◆ Assignment:
The data below should be printed in full, exactly, and without any of its images.

####################

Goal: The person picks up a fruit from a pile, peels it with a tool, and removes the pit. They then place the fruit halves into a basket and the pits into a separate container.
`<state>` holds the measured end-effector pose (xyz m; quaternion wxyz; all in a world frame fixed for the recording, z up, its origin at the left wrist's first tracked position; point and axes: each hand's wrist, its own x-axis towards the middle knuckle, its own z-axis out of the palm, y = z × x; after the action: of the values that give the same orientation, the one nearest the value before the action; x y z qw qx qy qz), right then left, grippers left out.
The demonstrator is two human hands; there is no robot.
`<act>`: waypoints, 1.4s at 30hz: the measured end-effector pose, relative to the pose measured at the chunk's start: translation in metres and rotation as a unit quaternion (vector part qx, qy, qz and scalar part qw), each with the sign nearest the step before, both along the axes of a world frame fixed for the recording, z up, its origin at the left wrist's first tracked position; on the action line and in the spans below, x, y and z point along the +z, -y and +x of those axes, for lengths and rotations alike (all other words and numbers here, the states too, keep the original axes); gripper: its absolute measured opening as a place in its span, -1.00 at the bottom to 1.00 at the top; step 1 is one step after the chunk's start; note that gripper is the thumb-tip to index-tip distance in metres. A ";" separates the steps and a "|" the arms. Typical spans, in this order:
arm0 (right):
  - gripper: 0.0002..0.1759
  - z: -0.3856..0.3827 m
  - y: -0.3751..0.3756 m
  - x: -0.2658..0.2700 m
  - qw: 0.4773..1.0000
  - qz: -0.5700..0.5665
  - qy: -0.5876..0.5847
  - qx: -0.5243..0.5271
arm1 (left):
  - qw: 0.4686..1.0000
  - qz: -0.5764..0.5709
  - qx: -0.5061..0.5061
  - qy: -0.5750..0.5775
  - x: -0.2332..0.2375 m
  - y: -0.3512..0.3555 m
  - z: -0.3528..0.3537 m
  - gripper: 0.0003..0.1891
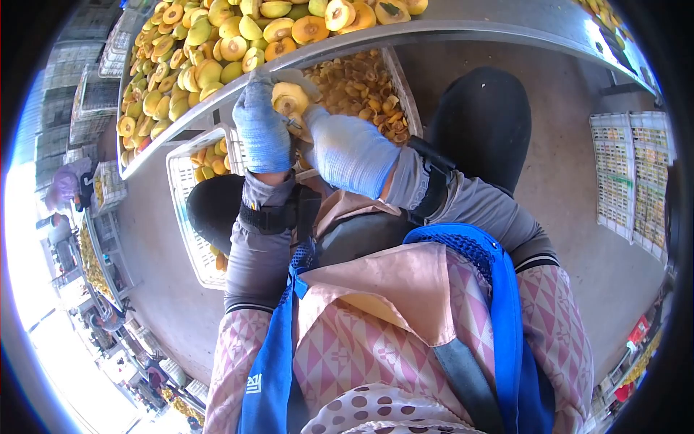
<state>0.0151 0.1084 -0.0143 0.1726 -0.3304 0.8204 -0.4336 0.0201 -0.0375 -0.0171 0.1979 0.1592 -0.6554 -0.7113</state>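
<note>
A yellow peach half (289,98), its cut face turned up, sits between my two blue-gloved hands at the near edge of the metal table. My left hand (262,123) is closed on its left side. From the right, my right hand (350,150) comes up against the fruit with its fingers curled. Whatever those fingers hold is hidden by the glove and too small to make out. Just beyond the hands, many halved peaches (210,72) are heaped on the table.
Below the table edge stands a crate of brown-orange peach scraps (361,90). A white crate (189,217) with peach pieces is by my left leg. Stacked white crates (632,177) stand at the right. Other people and work tables are at the far left.
</note>
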 end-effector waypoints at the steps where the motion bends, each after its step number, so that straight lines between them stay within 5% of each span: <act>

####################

◆ Task solution:
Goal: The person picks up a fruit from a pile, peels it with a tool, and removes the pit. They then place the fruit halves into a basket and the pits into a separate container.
`<state>` holds the measured end-effector pose (xyz m; quaternion wxyz; all in a world frame fixed for the recording, z up, its origin at the left wrist's first tracked position; point and axes: each hand's wrist, its own x-axis towards the middle knuckle, its own z-axis out of the palm, y = z × x; after the action: of the values that give the same orientation, the one nearest the value before the action; x y z qw qx qy qz), right then left, grippers left out.
The demonstrator is two human hands; there is no robot.
`<act>`: waypoints, 1.4s at 30hz: the measured end-effector pose, relative to the pose measured at the chunk's start: translation in metres and rotation as a unit quaternion (vector part qx, qy, qz and scalar part qw), each with the sign nearest the step before, both along the axes of a world frame fixed for the recording, z up, its origin at the left wrist's first tracked position; on the action line and in the spans below, x, y and z point along the +z, -y and +x of those axes, for lengths and rotations alike (all other words and numbers here, the states too, keep the original axes); gripper: its absolute measured opening as a place in its span, -1.00 at the bottom to 1.00 at the top; step 1 is one step after the chunk's start; note that gripper is the thumb-tip to index-tip distance in metres. A ";" separates the steps and a "|" the arms. Typical spans, in this order:
arm0 (right):
  - gripper: 0.0002..0.1759
  - z: -0.3856..0.3827 m
  - y: -0.3751..0.3756 m
  - x: -0.2658..0.2700 m
  - qw: 0.4773..1.0000
  - qz: -0.5700..0.5665
  - qy: -0.5876..0.5847
  - qx: -0.5243..0.5271
arm1 (left):
  - qw: 0.4686..1.0000
  - qz: -0.5764..0.5709
  - qx: -0.5061..0.5061
  - qy: -0.5750..0.5775
  - x: -0.2332..0.2375 m
  - y: -0.3512..0.3555 m
  - z: -0.3528..0.3537 m
  - gripper: 0.0003..0.1891
<state>0.0151 0.1084 -0.0143 0.1726 -0.3304 0.8204 -0.4336 0.0201 -0.0375 -0.0171 0.1979 0.1592 -0.6554 -0.7113</state>
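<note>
A yellow peach half (289,98), its cut face turned up, sits between my two blue-gloved hands at the near edge of the metal table. My left hand (262,123) is closed on its left side. From the right, my right hand (350,150) comes up against the fruit with its fingers curled. Whatever those fingers hold is hidden by the glove and too small to make out. Just beyond the hands, many halved peaches (210,72) are heaped on the table.
Below the table edge stands a crate of brown-orange peach scraps (361,90). A white crate (189,217) with peach pieces is by my left leg. Stacked white crates (632,177) stand at the right. Other people and work tables are at the far left.
</note>
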 end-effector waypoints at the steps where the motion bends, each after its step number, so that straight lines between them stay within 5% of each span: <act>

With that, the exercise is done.